WORK REQUEST.
Data follows below. Repeat exactly the lines between the line holding "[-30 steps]" and the line holding "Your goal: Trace", inclusive, and nothing more; drop pictures.

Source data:
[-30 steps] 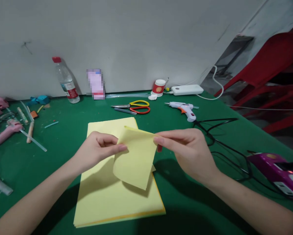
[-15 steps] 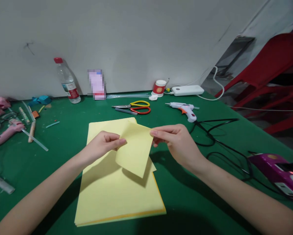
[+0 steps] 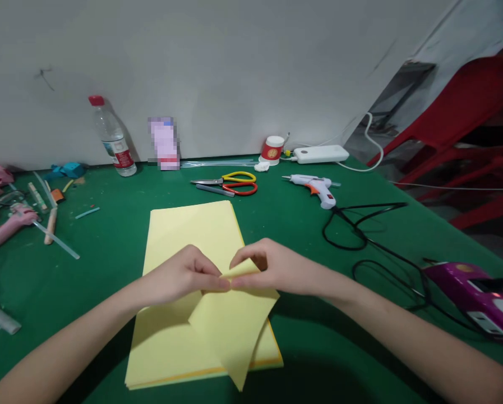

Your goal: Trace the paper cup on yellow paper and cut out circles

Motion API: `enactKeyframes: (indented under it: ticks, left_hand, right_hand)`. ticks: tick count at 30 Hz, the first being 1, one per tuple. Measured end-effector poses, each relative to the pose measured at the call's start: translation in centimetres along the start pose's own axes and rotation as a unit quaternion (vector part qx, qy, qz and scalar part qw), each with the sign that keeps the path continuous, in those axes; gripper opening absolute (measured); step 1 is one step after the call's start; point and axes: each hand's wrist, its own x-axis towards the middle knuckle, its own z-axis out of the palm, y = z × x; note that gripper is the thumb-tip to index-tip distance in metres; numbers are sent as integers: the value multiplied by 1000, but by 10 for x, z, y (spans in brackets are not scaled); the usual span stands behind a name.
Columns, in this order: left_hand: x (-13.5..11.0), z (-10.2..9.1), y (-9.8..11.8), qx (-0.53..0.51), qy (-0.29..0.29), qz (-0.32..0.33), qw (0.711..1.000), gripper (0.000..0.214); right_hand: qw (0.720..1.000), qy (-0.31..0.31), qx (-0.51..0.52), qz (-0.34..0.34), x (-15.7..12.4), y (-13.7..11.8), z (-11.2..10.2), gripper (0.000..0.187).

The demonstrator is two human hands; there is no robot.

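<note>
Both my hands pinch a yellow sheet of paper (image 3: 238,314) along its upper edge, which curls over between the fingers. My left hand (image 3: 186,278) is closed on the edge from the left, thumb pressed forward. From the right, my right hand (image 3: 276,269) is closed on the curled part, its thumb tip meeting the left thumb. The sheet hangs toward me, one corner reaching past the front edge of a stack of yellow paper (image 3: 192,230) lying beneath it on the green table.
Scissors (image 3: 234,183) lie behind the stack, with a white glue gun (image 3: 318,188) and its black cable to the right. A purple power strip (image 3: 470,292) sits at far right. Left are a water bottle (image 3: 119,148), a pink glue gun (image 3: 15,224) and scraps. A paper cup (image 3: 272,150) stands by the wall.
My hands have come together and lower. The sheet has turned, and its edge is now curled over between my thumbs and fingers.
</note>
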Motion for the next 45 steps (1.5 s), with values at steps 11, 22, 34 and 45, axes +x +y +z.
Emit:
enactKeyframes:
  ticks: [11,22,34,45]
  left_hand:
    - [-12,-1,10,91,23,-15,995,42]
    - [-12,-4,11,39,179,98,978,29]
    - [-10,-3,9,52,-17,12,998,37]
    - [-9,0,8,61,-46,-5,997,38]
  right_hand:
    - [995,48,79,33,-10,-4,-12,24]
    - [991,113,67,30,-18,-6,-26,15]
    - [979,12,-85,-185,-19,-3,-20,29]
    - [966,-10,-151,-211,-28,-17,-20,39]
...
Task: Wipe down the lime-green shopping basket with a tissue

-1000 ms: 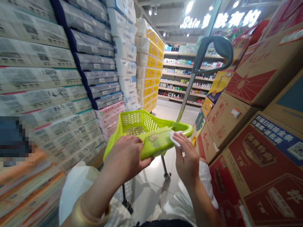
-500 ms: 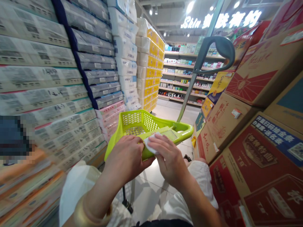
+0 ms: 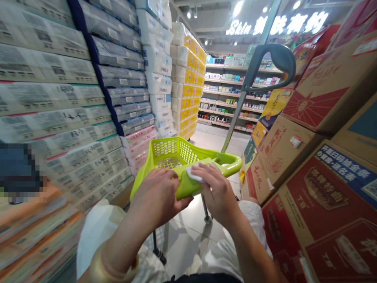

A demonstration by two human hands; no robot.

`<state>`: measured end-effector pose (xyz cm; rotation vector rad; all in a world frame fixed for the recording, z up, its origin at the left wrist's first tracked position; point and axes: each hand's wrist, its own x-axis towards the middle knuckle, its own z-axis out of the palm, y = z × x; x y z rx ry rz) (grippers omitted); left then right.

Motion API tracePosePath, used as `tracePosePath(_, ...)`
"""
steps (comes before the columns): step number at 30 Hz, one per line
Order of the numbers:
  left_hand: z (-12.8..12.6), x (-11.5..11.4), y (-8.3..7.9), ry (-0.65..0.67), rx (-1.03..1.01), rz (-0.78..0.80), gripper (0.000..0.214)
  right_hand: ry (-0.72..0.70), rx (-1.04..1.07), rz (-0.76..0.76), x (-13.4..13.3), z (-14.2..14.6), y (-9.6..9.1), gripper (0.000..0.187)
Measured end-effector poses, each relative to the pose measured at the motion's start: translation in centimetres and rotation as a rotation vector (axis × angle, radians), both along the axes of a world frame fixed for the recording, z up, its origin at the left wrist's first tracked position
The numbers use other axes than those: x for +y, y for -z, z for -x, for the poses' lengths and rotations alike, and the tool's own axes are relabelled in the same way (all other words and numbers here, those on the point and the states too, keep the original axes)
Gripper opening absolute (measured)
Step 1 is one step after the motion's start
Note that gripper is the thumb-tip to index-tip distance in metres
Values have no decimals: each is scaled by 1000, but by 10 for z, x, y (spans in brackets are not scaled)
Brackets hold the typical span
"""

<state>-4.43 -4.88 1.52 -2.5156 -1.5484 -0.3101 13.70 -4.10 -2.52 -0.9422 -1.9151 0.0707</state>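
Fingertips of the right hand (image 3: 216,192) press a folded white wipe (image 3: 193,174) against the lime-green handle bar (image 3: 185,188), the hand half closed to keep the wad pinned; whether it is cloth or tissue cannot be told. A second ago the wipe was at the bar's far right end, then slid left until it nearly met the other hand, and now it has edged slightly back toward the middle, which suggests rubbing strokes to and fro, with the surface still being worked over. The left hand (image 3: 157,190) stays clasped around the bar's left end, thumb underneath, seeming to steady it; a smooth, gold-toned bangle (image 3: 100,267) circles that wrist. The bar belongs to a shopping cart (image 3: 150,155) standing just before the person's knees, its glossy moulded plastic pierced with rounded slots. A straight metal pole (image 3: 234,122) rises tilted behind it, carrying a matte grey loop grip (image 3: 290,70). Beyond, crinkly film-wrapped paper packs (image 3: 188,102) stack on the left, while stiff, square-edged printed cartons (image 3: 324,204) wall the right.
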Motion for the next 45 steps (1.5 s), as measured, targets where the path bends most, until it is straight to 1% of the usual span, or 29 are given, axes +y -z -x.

TASK RESPONSE.
[-30 steps] 
[-15 steps] 
[+0 steps] 

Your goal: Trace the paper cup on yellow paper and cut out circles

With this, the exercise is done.